Now, the trouble with moles is that they are actually really difficult to get rid of, once they’ve taken over your yard. Thanks to their complex tunnels, it’s not enough to just eliminate one, since they probably have ten others up and running. This is why, if you’re struggling with a mole infestation, the best thing to do is probably to call a wildlife removal professional like First Choice Wildlife Services.
However, you may also want to implement some preventive measures, which is why we’re writing this article. While with other wildlife, we’d be telling you to consider what attracted them to your yard in the first place, and trying to eliminate that, it doesn’t work with moles. Since moles are mostly carnivores feasting on grubs, worms, and the like, pretty much any garden with fairly fertile soil will appeal to them, so it’s not like you can actually remove that, not without causing even more damage to your crops, and lawn. So what can you do?
1. Try coffee grounds
Coffee grounds are a well-known DIY wildlife repellent, thanks to their strong scent, and grainy, unpleasant feeling. You could try scattering coffee grounds around the mole’s mounds, or even pouring some directly inside. The strong scent will mark your garden as undesirable to the mole, and convince it to look for a home elsewhere. Not only that, but using coffee grounds isn’t just an excellent mole-repellent, but actually works in keeping other nuisance wildlife at bay, as well. Better yet, the coffee grounds will dissolve into the earth, which actually makes for lovely fertilizer. So not only are you protecting your garden from moles, but actively enriching the soil, so that good things can grow. Neat, right?

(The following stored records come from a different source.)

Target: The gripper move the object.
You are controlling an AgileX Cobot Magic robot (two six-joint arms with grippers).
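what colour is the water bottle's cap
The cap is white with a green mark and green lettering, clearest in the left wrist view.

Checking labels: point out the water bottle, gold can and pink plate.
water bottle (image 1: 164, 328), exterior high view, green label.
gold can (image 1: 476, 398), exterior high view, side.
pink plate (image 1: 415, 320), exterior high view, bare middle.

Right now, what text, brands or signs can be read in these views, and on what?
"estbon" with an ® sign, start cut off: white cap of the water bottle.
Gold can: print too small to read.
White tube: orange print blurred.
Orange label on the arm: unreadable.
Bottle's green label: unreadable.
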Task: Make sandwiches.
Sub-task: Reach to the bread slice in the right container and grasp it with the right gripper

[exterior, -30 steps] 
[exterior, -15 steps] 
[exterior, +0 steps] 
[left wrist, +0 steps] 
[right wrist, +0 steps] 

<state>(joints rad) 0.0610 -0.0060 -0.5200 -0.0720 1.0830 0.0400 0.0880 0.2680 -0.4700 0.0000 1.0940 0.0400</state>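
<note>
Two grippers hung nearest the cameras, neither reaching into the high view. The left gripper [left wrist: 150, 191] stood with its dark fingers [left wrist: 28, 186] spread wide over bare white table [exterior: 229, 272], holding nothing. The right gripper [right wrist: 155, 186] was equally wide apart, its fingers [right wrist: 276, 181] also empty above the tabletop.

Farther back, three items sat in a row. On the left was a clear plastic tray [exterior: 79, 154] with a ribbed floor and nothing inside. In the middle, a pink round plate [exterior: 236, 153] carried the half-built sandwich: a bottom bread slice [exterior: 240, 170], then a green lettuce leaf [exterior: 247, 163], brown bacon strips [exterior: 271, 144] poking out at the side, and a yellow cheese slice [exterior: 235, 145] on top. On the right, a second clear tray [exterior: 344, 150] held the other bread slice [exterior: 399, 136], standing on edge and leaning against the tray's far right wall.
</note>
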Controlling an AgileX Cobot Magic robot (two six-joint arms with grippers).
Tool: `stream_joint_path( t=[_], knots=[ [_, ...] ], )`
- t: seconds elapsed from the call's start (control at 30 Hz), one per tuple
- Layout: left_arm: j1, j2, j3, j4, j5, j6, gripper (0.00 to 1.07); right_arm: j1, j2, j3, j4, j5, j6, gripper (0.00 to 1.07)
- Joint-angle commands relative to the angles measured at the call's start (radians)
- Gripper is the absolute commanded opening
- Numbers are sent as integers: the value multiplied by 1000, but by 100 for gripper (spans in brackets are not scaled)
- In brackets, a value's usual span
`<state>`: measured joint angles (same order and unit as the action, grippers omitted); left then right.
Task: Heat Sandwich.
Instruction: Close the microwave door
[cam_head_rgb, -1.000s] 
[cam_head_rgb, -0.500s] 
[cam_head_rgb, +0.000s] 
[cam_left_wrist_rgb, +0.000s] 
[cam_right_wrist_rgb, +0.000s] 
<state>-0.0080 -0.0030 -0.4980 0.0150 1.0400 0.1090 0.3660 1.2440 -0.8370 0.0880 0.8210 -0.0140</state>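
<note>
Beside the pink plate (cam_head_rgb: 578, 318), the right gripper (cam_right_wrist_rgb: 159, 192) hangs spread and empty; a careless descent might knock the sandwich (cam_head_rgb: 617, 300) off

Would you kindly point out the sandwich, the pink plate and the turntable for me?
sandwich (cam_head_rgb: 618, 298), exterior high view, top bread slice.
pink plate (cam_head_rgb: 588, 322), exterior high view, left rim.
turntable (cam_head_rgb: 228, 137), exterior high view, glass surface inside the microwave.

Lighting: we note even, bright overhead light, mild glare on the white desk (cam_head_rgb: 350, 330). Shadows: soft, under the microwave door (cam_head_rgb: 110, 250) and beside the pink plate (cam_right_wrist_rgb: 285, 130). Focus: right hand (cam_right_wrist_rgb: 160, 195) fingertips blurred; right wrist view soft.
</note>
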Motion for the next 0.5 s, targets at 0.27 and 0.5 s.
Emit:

2. DIY repellents may work
Because yes, some mole repellents can actually work, though obviously, they will never be as successful as hiring a professional to handle the mole situation for you. Because moles are nocturnal, they have phenomenally poor eyesight. And because they’ve got poor eyesight, that means they’ve had to sharpen their other senses, to make up for this lack. Which makes them really sensitive to pungent smells. Aside from ground coffee, another really popular DIY mole repellent is ammonia, or alternatively, moth balls. Some people also like to mix up cayenne pepper with castor oil, to create a sticky, burning substance that is certain to put the moles off. However, bear in mind that any DIY repellents will need to be replaced regularly, to maintain their potency.
3. Try killing grubs
Although, as we said, trick is trickier than with other wildlife, it’s not impossible. Some people may have success reducing mole population by killing off their main feeding source – underground grubs. The way to efficiently kill off these critters would be by using nematodes, insecticide (though this may impact your crops, and soil), or milky spore. While not foolproof, it stands to reason that moles will be less attracted to a yard with few feeding opportunities, and may leave it on their own, to look for richer properties, so to speak.
4. Dig trenches
This is probably the best mole repellent known to date, though it is time-consuming. Since moles are digging their way into your yard underground, you need to cut off their access. One way to do that is by digging a trench around your garden (or any area you wish to protect). Now, make sure the trench is at least two feet deep, and roughly 6-8 inches wide. To cut off the mole’s access, you want to fill the trench with gravel, or even with a layer of wire mesh. This will prevent the mole from digging through, without harming it or exposing your crops to dangerous insecticides.